The actual number of Kyrgyzstan casinos is something in question. As details from this country, out in the very most interior part of Central Asia, can be awkward to achieve, this might not be all that difficult to believe. Whether there are 2 or 3 accredited gambling dens is the element at issue, maybe not in fact the most consequential article of information that we do not have.

What will be accurate, as it is of many of the ex-Russian nations, and definitely accurate of those located in Asia, is that there certainly is many more not approved and backdoor casinos. The change to approved wagering did not encourage all the former gambling dens to come away from the illegal into the legal. So, the controversy over the total amount of Kyrgyzstan’s casinos is a tiny one at most: how many approved ones is the element we are trying to reconcile here.

We understand that located in Bishkek, the capital metropolis, there is the Casino Las Vegas (an amazingly original title, don’t you think?), which has both gaming tables and slots. We will also see both the Casino Bishkek and the Xanadu Casino. The two of these contain 26 slot machine games and 11 gaming tables, divided amidst roulette, blackjack, and poker. Given the amazing likeness in the square footage and floor plan of these 2 Kyrgyzstan gambling dens, it may be even more bizarre to determine that both are at the same location.
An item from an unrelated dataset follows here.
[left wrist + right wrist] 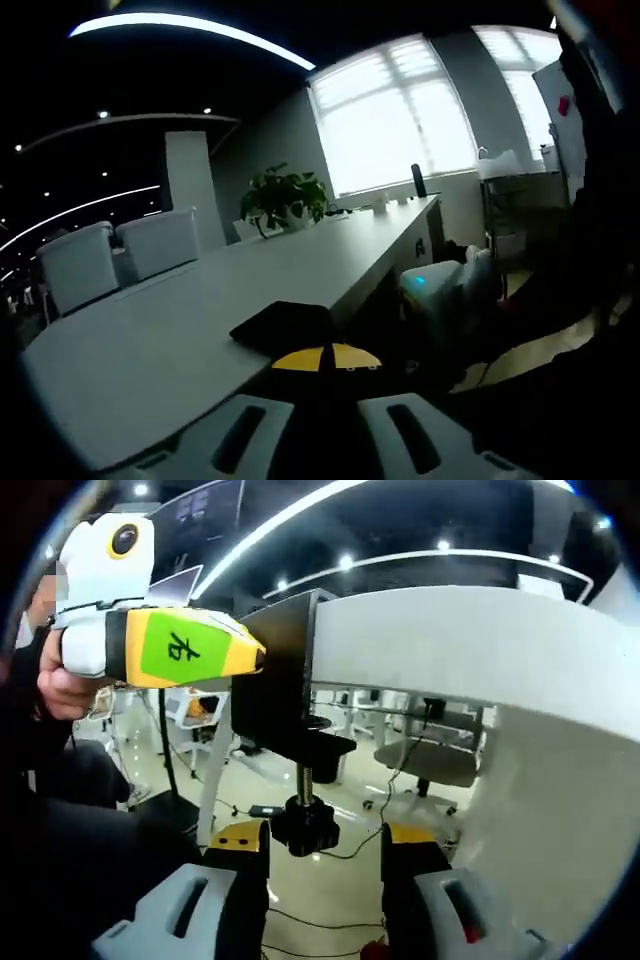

This appears most astonishing, so we can no doubt determine that the list of Kyrgyzstan’s gambling halls, at least the legal ones, stops at two casinos, 1 of them having adjusted their title a short while ago.

The nation, in common with almost all of the ex-Soviet Union, has experienced something of a accelerated conversion to commercialism. The Wild East, you could say, to refer to the chaotic conditions of the Wild West a century and a half ago.

Kyrgyzstan’s gambling halls are actually worth checking out, therefore, as a piece of anthropological analysis, to see chips being played as a type of civil one-upmanship, the aristocratic consumption that Thorstein Veblen talked about in nineteeth century America.